Monthly Disaster Report
Texas Explosion
A fatal natural gas explosion in Texas killed two men, making it the second deadly blast involving natural gas in two days. The explosion occurred when a bulldozer struck a natural gas pipeline in a remote area of the Texas panhandle.
It’s Raining Frac
A gas well blowout in Clearfield, Pa. sent natural gas spewing 75 feet into the air. Conservative estimates indicate the blowout released 35,000 gallons of waste water and methane into the surrounding environment. It sprayed for 16 hours and a containment crew from Texas had to be called in to get it under control.

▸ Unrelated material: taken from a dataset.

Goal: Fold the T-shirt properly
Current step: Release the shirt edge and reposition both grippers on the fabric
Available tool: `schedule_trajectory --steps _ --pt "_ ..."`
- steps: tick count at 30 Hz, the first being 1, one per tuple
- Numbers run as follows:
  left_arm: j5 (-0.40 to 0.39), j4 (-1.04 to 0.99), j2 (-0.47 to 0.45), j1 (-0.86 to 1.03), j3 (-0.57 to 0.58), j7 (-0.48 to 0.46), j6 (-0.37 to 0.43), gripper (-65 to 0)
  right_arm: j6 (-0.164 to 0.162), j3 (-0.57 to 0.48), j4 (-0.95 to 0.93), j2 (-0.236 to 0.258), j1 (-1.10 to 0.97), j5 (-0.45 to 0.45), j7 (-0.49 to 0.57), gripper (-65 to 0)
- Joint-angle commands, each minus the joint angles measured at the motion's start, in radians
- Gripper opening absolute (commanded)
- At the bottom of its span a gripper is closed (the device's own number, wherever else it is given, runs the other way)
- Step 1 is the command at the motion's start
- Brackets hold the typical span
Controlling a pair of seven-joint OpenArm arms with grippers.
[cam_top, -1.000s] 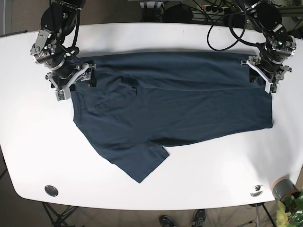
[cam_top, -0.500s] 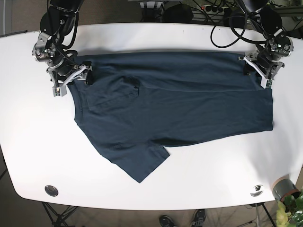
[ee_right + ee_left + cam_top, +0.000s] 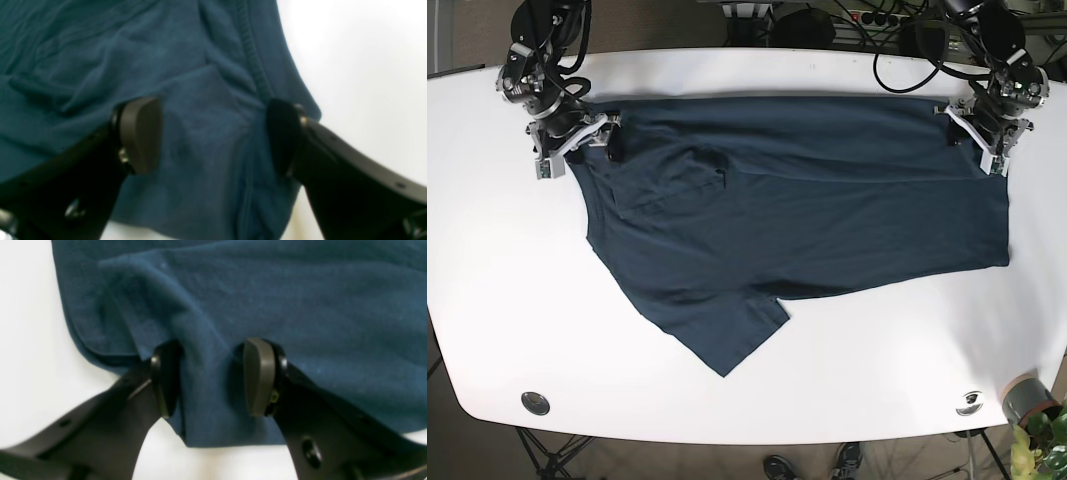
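Note:
A dark blue T-shirt (image 3: pixel 797 210) lies spread across the white table (image 3: pixel 747 400), with one sleeve pointing to the front. My left gripper (image 3: pixel 987 140) is on the shirt's far right corner. In the left wrist view its jaws (image 3: pixel 210 376) stand apart with a ridge of cloth (image 3: pixel 206 340) between them. My right gripper (image 3: pixel 577 150) is on the far left corner. In the right wrist view its jaws (image 3: pixel 213 133) stand wide apart over wrinkled cloth (image 3: pixel 213 83) near a seam.
Cables and dark equipment (image 3: pixel 827 20) lie beyond the table's far edge. A round disc (image 3: pixel 535 403) sits at the front left, another (image 3: pixel 970 402) at the front right, next to a grey pot with a plant (image 3: pixel 1032 405).
Both grippers have moved toward the table's far edge. The whole shirt has slid that way with them, and its top edge now lies straighter.

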Motion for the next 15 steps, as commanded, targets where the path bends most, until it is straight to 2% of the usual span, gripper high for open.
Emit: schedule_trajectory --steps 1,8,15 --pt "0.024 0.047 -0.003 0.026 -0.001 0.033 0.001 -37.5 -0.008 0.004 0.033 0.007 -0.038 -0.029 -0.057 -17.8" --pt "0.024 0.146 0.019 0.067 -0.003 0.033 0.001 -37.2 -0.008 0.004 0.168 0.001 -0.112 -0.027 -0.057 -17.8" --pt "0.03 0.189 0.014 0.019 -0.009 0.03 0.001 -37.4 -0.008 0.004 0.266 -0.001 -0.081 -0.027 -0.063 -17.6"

Repeating the Same Mistakes
The same safety device used to prevent blowouts in the rig that caused the recent oil disaster in the Gulf of Mexico is being used in the “exploratory wells” in Equinunk and elsewhere. The rig in the Gulf was also considered an “exploratory well.”
“Gasland” Comes to Our Area
“Gasland” director, Josh Fox, is now tour New York and Pennsylvania. His stops in New York: Tioga County, Elmira, Cortland, Syracuse, Ithaca, Callicoon, Milford, Binghamton, Cooperstown and Albany. In Pennsylvania: Doylestown, Harrisburg, Hickory, Washington, Pittsburgh, Erie, Bradford, Montrose and Bradford County.

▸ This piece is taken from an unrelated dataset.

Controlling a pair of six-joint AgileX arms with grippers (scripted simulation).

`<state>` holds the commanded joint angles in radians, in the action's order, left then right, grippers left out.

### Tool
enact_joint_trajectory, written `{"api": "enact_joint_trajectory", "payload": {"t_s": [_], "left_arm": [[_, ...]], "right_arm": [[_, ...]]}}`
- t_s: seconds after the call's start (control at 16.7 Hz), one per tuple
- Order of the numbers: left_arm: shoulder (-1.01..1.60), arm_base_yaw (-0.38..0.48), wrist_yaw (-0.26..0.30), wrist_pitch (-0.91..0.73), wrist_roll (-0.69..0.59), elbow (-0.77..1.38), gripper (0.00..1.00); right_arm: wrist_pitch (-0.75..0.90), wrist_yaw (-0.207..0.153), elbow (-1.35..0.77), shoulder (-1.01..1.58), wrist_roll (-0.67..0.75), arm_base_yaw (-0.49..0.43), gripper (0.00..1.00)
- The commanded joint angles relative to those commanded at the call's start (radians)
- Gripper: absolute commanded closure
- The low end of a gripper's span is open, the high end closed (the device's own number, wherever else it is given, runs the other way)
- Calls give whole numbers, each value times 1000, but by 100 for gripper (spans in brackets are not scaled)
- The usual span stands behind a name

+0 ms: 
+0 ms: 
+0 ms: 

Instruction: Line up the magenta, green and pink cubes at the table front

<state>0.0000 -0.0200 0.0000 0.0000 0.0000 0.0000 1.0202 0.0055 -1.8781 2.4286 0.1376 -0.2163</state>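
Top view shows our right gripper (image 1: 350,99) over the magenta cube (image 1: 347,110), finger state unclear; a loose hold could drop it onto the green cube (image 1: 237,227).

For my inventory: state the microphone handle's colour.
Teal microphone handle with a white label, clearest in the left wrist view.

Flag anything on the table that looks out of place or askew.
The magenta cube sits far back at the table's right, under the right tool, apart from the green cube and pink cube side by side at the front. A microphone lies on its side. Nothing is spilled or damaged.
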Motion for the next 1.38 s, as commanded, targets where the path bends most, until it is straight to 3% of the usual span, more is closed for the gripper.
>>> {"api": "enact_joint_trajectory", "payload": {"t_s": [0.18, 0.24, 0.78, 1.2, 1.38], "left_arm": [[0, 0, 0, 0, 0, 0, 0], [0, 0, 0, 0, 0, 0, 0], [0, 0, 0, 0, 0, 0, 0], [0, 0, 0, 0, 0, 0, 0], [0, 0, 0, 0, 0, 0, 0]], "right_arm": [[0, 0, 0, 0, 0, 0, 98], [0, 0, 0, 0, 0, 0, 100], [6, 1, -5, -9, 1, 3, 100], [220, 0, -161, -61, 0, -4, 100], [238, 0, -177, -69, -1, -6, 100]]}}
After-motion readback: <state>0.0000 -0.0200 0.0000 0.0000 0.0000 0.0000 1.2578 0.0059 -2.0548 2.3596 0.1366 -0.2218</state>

Who’s Doing the Numbers This Week?
According to Penn State, the natural gas industry in the Marcellus Shale provided 44,098 jobs last year, and this number will quadruple to 160,205 by 2015. According to the Pennsylvania Department of Labor and Industry, Marcellus drilling would increase the gas industry workforce from 8,025 to 12,423 in 2016. Jan Jarrett, president of Citizens for Pennsylvania’s Future said, the Penn State report is based solely on assumptions provided by the natural gas industry.
Most Endangered River
The Upper Delaware has been labeled “the most endangered river in America” by American Rivers. The report says that natural gas drilling could contaminate the water. Reservoirs along the river provide unfiltered drinking water to millions of people in New York City, Philadelphia, and Trenton.
Judge Says, “Fraud”
In a court hearing on Wednesday June 9, a federal judge in Scranton, Pa. ruled that John Kropa, a Susquehanna County landowner, can sue Cabot Oil and Gas on behalf of fraud charges. Kropa is among several other people who are suing the company for inducing them to sign leases for $25 an acre. An eight-page memorandum noted that Cabot’s agents told Kropa that they would never pay more than $25 per acre for a lease, while his neighbors were paid more for leasing their property. The agents also told Kropa that if he did not lease his land they would drill under a neighbor’s land and extract the gas anyway.